(What is expected): Leaving the pictures aside, repeat each line below exactly.

(Exercise data):
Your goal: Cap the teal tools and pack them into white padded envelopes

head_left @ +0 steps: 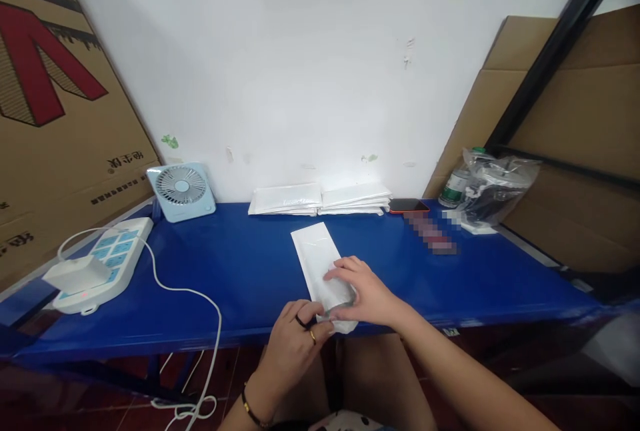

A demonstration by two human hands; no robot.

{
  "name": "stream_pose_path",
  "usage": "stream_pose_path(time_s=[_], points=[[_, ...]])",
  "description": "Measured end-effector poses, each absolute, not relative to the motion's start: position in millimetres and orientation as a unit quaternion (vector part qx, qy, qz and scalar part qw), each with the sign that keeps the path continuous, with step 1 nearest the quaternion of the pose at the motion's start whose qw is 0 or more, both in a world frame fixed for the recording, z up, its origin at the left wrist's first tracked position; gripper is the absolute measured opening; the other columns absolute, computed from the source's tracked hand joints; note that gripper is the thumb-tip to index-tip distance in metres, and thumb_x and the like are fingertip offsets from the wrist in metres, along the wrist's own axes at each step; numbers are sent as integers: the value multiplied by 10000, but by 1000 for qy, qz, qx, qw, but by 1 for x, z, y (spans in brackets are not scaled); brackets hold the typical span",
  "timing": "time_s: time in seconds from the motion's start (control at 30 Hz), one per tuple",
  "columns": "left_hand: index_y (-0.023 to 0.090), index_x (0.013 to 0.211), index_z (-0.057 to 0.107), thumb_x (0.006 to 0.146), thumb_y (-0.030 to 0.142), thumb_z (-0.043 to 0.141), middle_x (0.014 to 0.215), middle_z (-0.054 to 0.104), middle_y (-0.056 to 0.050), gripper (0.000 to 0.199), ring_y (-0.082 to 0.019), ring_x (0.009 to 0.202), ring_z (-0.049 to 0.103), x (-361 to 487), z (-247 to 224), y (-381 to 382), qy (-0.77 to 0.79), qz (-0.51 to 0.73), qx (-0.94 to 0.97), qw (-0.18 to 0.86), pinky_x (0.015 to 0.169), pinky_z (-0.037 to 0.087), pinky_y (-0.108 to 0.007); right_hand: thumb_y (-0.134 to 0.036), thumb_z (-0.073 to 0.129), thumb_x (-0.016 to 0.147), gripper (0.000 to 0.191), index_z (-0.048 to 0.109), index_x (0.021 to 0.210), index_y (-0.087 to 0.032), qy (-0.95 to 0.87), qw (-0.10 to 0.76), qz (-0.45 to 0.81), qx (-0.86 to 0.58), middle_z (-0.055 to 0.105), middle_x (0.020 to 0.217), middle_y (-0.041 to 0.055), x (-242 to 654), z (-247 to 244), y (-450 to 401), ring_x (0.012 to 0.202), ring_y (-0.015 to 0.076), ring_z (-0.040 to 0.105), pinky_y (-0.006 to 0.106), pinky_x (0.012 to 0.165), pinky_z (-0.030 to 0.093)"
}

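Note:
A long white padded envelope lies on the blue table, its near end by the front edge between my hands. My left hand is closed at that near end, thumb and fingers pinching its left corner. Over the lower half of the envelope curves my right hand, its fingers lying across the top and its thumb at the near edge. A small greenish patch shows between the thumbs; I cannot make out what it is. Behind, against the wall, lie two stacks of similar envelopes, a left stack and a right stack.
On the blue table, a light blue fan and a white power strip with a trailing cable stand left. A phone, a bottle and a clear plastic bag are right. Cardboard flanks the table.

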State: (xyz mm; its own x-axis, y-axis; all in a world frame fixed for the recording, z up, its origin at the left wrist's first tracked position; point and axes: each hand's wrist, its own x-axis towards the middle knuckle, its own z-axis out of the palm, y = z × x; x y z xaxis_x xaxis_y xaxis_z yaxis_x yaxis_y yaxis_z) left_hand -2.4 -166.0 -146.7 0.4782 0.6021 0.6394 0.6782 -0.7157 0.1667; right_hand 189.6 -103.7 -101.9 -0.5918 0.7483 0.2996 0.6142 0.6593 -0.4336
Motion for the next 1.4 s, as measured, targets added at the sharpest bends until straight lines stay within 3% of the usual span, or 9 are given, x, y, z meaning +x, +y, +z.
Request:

(Written response):
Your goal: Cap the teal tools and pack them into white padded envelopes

head_left @ +0 steps: 

A demonstration by two human hands; no robot.

{
  "name": "stream_pose_path",
  "usage": "stream_pose_path(time_s=[_], points=[[_, ...]])",
  "description": "Measured end-effector poses, each absolute, not relative to the motion's start: position in millimetres and orientation as a unit quaternion (vector part qx, qy, qz and scalar part qw), each with the sign that keeps the path continuous, with step 1 nearest the quaternion of the pose at the motion's start whose qw is 0 or more, both in a world frame fixed for the recording, z up, its origin at the left wrist's first tracked position; gripper is the absolute measured opening; the other columns absolute, computed from the source's tracked hand joints; note that gripper is the thumb-tip to index-tip distance in metres, and thumb_x and the like are fingertip offsets from the wrist in metres, along the wrist's own axes at each step; numbers are sent as integers: the value multiplied by 10000, but by 1000 for qy, qz, qx, qw, but by 1 for x, z, y (spans in brackets are not scaled); brackets hold the typical span",
  "timing": "time_s: time in seconds from the motion's start (control at 30 Hz), one per tuple",
  "columns": "left_hand: index_y (-0.023 to 0.090), index_x (0.013 to 0.211), index_z (-0.057 to 0.107), thumb_x (0.006 to 0.146), thumb_y (-0.030 to 0.142), thumb_z (-0.043 to 0.141), middle_x (0.014 to 0.215), middle_z (-0.054 to 0.104), middle_y (-0.056 to 0.050), gripper (0.000 to 0.199), ring_y (-0.082 to 0.019), ring_x (0.009 to 0.202), ring_z (-0.049 to 0.103), x (-361 to 487), z (-247 to 224), y (-381 to 382), qy (-0.77 to 0.79), qz (-0.51 to 0.73), qx (-0.94 to 0.97), qw (-0.18 to 0.86), pinky_x (0.015 to 0.169), pinky_z (-0.037 to 0.087), pinky_y (-0.108 to 0.007); right_hand: thumb_y (-0.134 to 0.036), thumb_z (-0.073 to 0.129), thumb_x (-0.016 to 0.147), gripper (0.000 to 0.191), index_z (-0.048 to 0.109), index_x (0.021 to 0.210), index_y (-0.087 to 0.032), qy (-0.95 to 0.87), qw (-0.10 to 0.76), qz (-0.45 to 0.81), qx (-0.86 to 0.58), middle_z (-0.055 to 0.105), middle_x (0.020 to 0.217), middle_y (-0.041 to 0.055), x (-242 to 654), z (-247 to 244), y (-450 to 401), ring_x (0.012 to 0.202), ring_y (-0.015 to 0.076), ring_z (-0.040 to 0.105), pinky_y (-0.006 to 0.106), pinky_x (0.012 to 0.165), pinky_z (-0.030 to 0.093)"
}

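Note:
A long white padded envelope lies on the blue table, its near end by the front edge between my hands. My left hand is closed at that near end, thumb and fingers pinching its left corner. Over the lower half of the envelope curves my right hand, its fingers lying across the top and its thumb at the near edge. A small greenish patch shows between the thumbs; I cannot make out what it is. Behind, against the wall, lie two stacks of similar envelopes, a left stack and a right stack.
On the blue table, a light blue fan and a white power strip with a trailing cable stand left. A phone, a bottle and a clear plastic bag are right. Cardboard flanks the table.
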
State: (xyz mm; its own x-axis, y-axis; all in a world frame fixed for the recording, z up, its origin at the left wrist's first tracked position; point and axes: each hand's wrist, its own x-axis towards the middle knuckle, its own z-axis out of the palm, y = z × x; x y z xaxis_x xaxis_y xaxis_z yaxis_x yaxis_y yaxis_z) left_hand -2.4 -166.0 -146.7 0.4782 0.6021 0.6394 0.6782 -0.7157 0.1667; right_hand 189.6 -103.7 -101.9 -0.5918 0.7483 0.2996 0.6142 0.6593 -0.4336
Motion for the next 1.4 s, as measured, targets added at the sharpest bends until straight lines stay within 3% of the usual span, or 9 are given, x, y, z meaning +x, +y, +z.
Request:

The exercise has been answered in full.